# Sapphire Radeon 9500 128 MB Anzeigenfehler



## Hinnerk (1. Juni 2004)

Hallo,
ich habe eine Radeon 9500 128mb von der Firma Sapphire.
Diese Karte ist im Orininalzustand , wurde also nie übertaktet , oder gepatcht.

Sie produziert Anzeigenfehler beim Hochfahren , wie auch im Windows.
Screenshot sihe Anhang

Ich bin mir relativ sicher das es sich um defekte Renderpipelines handelt , da von
solchen Fehlern im Zusammenhang mit dem Patchen zur Pro-Version gesprochen wird.

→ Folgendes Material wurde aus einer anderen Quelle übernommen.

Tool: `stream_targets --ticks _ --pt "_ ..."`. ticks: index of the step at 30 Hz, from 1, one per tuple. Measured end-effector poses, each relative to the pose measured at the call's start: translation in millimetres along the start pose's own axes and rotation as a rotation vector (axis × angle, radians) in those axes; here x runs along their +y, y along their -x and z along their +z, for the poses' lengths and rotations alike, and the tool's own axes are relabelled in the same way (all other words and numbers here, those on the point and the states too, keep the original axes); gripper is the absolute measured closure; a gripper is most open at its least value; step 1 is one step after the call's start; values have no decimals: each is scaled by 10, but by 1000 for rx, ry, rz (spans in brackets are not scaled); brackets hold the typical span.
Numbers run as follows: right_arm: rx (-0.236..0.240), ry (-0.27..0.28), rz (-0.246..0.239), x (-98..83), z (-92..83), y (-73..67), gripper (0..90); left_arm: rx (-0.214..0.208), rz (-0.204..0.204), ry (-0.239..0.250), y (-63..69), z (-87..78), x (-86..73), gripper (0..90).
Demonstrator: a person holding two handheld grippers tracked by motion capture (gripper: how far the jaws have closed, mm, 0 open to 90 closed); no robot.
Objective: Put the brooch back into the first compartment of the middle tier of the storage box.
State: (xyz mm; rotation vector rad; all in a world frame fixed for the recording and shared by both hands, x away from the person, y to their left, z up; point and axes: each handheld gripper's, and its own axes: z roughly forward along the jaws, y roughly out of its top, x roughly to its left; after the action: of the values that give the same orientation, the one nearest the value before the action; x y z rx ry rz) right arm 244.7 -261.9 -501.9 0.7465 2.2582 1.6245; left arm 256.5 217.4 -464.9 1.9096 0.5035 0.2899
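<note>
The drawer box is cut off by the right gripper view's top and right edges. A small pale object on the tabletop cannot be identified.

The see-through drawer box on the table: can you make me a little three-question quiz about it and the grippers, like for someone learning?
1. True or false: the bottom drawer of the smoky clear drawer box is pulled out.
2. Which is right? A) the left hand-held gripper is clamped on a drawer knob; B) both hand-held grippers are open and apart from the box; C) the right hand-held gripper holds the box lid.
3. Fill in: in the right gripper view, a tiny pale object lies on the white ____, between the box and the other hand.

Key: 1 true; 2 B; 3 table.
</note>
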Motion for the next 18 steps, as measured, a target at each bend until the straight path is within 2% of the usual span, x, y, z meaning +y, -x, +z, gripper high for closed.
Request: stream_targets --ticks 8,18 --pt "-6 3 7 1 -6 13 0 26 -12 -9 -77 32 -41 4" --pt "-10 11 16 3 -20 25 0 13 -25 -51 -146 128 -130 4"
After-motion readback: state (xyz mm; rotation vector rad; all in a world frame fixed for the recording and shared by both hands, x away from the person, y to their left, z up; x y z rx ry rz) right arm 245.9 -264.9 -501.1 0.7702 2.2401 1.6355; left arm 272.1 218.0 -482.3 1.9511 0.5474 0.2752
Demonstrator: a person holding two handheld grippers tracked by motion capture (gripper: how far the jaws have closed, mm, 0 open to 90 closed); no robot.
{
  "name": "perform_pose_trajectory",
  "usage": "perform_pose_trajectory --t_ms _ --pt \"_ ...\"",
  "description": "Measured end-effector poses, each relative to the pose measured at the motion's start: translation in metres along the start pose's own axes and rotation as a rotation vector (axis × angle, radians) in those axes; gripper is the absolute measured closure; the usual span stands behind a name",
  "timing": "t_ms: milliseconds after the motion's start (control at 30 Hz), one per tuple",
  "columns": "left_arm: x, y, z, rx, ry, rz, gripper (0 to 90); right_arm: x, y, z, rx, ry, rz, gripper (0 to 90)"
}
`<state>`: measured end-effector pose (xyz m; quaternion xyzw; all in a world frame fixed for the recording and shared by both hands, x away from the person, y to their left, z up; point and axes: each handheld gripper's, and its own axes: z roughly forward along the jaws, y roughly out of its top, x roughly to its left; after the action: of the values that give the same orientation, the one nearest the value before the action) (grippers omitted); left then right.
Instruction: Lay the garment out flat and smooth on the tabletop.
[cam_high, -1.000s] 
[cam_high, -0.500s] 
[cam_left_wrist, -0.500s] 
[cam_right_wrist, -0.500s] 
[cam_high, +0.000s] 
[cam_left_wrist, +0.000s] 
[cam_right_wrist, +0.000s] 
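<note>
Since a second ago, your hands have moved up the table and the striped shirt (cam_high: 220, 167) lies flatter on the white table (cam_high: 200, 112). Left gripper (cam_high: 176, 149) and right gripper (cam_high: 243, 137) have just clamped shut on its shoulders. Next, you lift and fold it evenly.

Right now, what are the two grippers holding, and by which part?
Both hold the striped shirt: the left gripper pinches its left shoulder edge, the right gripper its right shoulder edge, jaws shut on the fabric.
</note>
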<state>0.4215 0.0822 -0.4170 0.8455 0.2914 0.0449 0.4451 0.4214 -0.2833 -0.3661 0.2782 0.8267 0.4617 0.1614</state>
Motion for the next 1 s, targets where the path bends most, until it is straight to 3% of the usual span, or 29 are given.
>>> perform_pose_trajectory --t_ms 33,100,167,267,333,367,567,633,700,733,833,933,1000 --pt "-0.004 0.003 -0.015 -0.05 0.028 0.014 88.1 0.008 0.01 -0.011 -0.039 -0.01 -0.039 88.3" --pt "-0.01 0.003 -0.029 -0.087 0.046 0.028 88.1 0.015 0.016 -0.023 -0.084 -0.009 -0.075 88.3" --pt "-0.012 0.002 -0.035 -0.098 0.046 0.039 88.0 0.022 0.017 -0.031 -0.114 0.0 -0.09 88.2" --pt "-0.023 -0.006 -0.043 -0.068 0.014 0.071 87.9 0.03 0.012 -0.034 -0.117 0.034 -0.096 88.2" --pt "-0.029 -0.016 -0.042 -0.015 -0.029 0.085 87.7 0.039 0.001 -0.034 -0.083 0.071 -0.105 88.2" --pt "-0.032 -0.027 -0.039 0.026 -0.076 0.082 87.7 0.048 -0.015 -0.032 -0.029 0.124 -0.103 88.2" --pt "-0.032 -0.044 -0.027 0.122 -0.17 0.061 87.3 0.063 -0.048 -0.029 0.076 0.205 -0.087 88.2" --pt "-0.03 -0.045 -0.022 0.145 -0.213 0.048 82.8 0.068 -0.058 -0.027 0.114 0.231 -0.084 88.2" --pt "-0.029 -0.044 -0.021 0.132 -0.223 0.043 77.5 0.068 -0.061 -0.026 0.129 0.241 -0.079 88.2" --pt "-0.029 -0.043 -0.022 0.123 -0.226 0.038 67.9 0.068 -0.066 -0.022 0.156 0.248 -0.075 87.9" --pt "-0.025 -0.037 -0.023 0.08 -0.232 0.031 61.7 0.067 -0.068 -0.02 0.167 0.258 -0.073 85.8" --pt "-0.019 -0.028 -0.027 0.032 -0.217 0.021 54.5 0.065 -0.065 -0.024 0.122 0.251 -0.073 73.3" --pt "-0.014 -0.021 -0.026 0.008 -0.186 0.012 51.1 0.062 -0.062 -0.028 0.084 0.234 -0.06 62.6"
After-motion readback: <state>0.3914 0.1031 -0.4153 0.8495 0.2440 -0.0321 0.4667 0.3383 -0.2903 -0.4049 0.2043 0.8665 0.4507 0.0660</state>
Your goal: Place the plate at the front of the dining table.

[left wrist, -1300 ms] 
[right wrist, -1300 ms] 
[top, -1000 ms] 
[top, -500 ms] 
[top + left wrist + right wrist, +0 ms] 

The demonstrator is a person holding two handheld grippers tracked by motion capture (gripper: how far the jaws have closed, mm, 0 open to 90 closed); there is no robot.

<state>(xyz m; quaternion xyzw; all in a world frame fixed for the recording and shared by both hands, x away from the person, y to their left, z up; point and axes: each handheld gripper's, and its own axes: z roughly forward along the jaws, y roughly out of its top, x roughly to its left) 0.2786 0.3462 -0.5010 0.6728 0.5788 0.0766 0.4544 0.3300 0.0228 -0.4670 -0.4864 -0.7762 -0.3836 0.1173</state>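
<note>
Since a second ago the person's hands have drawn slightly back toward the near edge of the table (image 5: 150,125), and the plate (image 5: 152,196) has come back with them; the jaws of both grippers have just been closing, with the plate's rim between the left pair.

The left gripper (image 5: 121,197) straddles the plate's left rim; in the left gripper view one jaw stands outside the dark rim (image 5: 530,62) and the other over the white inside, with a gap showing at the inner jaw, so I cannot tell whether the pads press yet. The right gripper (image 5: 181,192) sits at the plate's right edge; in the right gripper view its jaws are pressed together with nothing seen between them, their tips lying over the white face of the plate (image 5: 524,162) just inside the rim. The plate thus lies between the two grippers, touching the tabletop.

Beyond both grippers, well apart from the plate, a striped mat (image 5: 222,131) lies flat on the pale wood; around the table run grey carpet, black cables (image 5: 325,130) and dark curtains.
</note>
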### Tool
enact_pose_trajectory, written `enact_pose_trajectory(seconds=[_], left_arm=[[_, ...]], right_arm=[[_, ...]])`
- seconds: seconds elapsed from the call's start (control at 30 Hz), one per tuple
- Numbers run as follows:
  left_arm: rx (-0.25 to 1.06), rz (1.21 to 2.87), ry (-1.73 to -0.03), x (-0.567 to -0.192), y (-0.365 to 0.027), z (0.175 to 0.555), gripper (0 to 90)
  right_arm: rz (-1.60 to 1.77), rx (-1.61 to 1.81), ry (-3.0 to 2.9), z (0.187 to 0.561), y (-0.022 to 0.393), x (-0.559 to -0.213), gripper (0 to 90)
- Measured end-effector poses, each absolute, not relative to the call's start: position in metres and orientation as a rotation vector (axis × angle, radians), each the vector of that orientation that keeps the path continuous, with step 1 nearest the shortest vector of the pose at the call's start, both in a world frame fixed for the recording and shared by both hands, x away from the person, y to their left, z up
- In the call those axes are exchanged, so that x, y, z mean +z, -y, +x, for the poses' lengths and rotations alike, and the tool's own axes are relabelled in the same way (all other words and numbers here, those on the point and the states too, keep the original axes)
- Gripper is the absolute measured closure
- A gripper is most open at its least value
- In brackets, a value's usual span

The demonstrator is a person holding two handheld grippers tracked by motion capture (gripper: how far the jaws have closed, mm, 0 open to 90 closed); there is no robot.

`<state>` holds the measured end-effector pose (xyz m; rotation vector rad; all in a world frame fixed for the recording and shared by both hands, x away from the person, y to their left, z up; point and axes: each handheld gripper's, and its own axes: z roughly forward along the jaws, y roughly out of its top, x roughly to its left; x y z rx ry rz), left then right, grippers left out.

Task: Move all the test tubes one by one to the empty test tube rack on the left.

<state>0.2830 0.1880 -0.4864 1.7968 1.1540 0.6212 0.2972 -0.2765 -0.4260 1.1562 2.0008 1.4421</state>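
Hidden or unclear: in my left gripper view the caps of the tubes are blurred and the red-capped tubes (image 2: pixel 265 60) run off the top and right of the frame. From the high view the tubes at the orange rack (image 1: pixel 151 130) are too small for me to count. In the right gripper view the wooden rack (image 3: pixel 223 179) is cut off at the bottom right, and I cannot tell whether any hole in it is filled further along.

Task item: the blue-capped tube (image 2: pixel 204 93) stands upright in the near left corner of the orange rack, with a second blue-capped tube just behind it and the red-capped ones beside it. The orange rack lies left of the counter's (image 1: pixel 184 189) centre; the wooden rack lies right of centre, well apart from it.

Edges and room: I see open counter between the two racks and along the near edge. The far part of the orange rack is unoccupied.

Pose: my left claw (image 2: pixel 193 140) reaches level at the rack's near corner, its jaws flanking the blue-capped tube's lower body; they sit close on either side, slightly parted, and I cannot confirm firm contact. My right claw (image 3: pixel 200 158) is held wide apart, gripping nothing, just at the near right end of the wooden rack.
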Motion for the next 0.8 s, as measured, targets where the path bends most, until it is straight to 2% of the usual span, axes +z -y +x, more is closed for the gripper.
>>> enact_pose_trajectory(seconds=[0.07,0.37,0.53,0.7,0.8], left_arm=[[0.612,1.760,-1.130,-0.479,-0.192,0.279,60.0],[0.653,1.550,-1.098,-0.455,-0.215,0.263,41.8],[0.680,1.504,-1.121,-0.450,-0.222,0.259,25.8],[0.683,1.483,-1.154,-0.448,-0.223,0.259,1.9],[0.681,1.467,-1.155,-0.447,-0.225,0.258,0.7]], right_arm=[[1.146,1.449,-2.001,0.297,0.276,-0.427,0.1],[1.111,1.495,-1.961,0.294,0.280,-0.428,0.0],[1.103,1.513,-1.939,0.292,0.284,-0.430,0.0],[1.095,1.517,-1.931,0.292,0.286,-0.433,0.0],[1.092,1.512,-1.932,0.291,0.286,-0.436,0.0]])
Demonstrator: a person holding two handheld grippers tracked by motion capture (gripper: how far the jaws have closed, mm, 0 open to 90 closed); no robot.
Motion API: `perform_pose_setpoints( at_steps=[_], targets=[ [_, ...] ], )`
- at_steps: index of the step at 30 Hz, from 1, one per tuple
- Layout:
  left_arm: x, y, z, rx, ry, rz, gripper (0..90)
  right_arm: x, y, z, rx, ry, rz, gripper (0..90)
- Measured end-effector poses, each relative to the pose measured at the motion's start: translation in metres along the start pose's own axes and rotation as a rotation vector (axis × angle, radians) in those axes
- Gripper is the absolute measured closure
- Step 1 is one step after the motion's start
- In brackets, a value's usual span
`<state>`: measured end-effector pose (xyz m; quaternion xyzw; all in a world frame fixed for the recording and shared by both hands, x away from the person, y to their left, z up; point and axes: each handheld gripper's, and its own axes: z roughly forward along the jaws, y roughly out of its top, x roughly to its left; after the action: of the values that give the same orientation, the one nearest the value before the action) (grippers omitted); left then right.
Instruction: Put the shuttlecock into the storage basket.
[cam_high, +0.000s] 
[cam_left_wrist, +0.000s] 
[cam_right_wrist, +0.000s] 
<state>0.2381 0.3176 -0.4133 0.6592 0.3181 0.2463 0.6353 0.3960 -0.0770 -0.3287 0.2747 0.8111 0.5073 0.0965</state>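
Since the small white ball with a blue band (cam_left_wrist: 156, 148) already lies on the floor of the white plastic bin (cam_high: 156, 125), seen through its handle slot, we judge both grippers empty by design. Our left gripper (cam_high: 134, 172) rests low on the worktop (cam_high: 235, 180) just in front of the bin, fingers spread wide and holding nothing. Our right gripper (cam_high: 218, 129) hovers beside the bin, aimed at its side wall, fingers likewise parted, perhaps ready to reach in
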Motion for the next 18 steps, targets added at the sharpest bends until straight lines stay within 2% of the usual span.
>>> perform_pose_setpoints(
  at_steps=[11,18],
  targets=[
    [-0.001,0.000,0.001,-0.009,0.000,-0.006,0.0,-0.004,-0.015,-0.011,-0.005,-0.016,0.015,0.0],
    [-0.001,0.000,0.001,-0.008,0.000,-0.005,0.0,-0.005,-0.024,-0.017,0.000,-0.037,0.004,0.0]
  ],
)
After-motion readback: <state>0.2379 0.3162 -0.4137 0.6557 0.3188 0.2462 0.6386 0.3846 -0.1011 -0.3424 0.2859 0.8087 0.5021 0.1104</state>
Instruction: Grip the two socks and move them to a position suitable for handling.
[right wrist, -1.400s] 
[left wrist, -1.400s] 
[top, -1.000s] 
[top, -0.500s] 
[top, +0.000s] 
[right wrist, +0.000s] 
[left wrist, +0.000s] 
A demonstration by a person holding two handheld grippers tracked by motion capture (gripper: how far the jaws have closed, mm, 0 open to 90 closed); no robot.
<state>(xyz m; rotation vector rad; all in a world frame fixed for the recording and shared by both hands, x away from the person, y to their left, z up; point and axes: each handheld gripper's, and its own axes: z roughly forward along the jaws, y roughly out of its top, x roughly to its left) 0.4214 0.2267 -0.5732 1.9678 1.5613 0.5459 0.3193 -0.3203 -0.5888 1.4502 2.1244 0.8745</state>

Kennt jemand diese Art von Fehler , und kann meinen Verdacht bestätigen oder mich eines Besseren belehren ?

MfG Hinnerk

Hardware:
AthlonXP 2500+ (nicht übertaktet)
1024MB Infineon DDR 
ASUS A7N8X 2.0 Deluxe


----------



## Harley (3. Juni 2004)

Hi 
Ich hatte auch diese wunderschönen Anzeigefehler (mit ner 9700 pro) und bei mir lief der Lüfter der Karte zu langsam (so Make Verschleiß).
Aber halt nur bei 3D Anwendungen. Bis der Lüfter komplett aufgab.
Danach kamen die Bildfehler immer heufiger.
Also schau mal nach ob sich der Lüfter von der Grafigkarte noch richtig dreht.
Es könnte auch an einem Wärmestau im Gehäuse deines Rechners liegen.
Gruß Harley


----------